What is being asked :: Where a line of the entries holds the string "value", copy that line.

Data listing ::
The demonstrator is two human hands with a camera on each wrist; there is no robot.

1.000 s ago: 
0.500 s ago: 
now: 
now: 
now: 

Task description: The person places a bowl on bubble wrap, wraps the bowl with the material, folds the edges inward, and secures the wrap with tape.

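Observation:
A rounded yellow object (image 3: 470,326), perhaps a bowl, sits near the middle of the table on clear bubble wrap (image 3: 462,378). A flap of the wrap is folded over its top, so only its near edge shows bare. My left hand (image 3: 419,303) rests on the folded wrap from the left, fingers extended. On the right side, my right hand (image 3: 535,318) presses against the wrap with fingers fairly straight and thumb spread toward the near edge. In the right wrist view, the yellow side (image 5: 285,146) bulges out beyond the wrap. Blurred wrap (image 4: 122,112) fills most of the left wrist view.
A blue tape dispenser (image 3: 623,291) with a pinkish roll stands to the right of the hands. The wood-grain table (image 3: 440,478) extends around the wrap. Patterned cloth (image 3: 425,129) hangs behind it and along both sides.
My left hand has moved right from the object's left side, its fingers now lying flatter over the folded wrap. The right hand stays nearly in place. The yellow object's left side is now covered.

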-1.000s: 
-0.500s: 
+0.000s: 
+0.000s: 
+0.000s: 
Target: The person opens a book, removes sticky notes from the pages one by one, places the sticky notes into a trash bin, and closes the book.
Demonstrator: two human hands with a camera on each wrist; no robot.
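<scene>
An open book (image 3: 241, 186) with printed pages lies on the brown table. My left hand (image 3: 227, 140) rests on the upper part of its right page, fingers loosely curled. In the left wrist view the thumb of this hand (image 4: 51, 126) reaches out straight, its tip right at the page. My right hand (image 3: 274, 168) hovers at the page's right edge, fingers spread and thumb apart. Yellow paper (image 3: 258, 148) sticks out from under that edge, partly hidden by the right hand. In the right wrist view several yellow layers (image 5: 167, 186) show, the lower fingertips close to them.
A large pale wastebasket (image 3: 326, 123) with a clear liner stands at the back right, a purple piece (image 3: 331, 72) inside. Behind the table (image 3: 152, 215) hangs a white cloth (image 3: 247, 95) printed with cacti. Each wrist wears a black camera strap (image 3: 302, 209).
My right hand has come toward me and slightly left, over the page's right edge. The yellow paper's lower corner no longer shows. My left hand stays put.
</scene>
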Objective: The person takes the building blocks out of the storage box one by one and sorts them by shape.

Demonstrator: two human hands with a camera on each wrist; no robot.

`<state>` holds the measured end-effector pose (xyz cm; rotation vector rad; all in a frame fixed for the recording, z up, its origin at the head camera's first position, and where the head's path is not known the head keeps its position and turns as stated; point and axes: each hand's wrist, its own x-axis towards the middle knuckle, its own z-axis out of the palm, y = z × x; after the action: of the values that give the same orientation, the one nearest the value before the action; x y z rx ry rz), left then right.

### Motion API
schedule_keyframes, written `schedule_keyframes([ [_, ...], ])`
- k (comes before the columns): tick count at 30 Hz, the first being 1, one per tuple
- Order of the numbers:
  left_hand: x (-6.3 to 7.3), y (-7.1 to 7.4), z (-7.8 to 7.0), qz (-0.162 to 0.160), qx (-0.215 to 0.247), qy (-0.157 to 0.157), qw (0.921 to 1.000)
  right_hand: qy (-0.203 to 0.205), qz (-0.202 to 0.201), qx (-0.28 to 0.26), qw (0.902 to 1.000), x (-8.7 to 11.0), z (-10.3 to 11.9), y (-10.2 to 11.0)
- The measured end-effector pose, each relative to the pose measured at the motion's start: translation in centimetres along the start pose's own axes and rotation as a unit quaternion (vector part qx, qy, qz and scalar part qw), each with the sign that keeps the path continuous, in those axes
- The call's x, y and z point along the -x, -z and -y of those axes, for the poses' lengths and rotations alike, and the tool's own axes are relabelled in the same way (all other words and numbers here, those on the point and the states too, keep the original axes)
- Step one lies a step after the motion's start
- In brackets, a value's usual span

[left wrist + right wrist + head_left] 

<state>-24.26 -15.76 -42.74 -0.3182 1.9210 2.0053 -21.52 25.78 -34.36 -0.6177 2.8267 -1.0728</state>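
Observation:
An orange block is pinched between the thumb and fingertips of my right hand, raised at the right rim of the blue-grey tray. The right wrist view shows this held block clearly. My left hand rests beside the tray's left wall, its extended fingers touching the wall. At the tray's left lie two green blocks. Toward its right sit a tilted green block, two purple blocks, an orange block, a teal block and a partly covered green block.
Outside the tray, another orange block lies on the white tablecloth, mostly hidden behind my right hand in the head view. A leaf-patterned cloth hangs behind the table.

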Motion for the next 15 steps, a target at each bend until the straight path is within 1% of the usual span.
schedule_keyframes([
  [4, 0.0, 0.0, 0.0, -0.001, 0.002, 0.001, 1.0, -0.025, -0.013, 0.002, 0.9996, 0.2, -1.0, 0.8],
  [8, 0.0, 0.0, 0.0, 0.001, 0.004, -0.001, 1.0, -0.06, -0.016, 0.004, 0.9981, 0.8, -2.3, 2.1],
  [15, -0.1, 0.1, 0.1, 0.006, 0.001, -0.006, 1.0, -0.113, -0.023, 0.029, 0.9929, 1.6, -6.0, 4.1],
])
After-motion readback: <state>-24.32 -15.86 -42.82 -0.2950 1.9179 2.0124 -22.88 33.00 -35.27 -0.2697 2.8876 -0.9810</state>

Expected output ::
`<state>` holds the measured end-effector pose (xyz cm; rotation vector rad; all in a frame fixed for the recording, z up, its origin at the head camera's first position, and where the head's path is not known the head keeps its position and turns as stated; point and axes: each hand's wrist, its own x-axis towards the middle knuckle, its own z-axis out of the palm, y = z × x; after the action: of the values that give the same orientation, the one nearest the value before the action; x y z rx ry rz), left then right.
- In brackets, a value's usual span

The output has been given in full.